Work request -> Start at the first line of the listing below. Write out each line exactly, stopping after the one that contains "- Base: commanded".
---------- Given material ----------
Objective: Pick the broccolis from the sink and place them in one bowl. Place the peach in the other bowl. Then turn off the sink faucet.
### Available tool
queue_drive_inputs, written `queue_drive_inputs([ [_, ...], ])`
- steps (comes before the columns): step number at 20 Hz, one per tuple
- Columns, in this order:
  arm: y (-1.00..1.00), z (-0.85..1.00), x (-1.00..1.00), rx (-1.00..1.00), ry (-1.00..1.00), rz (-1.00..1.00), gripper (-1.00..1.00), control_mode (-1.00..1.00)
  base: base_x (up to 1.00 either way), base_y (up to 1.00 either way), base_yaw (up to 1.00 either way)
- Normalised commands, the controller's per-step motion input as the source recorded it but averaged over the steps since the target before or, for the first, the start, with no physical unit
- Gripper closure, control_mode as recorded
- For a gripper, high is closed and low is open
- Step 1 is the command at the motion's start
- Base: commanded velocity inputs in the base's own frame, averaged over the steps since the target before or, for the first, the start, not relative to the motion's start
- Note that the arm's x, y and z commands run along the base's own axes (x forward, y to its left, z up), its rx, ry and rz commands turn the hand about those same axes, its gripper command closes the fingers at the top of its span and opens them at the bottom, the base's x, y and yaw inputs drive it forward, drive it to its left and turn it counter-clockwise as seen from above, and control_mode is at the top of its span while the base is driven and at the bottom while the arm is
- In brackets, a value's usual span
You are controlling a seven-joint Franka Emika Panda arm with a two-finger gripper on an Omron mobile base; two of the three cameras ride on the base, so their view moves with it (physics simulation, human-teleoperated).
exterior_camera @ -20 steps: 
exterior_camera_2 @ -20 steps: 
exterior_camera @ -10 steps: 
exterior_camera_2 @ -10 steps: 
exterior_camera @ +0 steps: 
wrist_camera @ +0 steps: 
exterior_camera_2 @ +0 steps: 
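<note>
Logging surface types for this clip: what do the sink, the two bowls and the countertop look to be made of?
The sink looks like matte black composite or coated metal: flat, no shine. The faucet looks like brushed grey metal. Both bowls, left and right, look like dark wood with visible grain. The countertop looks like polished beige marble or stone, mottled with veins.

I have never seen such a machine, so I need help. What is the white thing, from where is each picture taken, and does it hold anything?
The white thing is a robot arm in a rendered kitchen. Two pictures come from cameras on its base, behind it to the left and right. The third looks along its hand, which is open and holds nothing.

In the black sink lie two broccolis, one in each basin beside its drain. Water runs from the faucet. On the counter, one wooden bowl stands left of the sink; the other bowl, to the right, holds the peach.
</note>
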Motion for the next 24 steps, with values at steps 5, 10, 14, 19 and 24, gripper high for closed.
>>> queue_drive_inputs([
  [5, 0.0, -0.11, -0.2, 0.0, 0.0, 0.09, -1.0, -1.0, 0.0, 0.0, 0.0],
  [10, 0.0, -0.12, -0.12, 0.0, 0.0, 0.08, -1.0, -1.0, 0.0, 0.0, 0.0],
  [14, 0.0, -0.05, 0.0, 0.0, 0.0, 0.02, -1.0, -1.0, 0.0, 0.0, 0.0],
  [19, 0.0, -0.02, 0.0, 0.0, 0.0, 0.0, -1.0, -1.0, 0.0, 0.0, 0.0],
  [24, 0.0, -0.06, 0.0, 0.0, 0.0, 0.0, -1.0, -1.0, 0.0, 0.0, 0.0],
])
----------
Exercise response ->
Objective: Pick the broccolis from the sink and place them in one bowl. Place the peach in the other bowl. Then turn off the sink faucet.
### Available tool
queue_drive_inputs, written `queue_drive_inputs([ [_, ...], ])`
- steps (comes before the columns): step number at 20 Hz, one per tuple
- Columns, in this order:
  arm: y (-1.00..1.00), z (-0.85..1.00), x (-1.00..1.00), rx (-1.00..1.00), ry (-1.00..1.00), rz (-1.00..1.00), gripper (-1.00..1.00), control_mode (-1.00..1.00)
  base: base_x (up to 1.00 either way), base_y (up to 1.00 either way), base_yaw (up to 1.00 either way)
- Normalised commands, the controller's per-step motion input as the source recorded it but averaged over the steps since the target before or, for the first, the start, with no physical unit
- Gripper closure, control_mode as recorded
- For a gripper, high is closed and low is open
- Step 1 is the command at the motion's start
- Base: commanded velocity inputs in the base's own frame, averaged over the steps since the target before or, for the first, the start, not relative to the motion's start

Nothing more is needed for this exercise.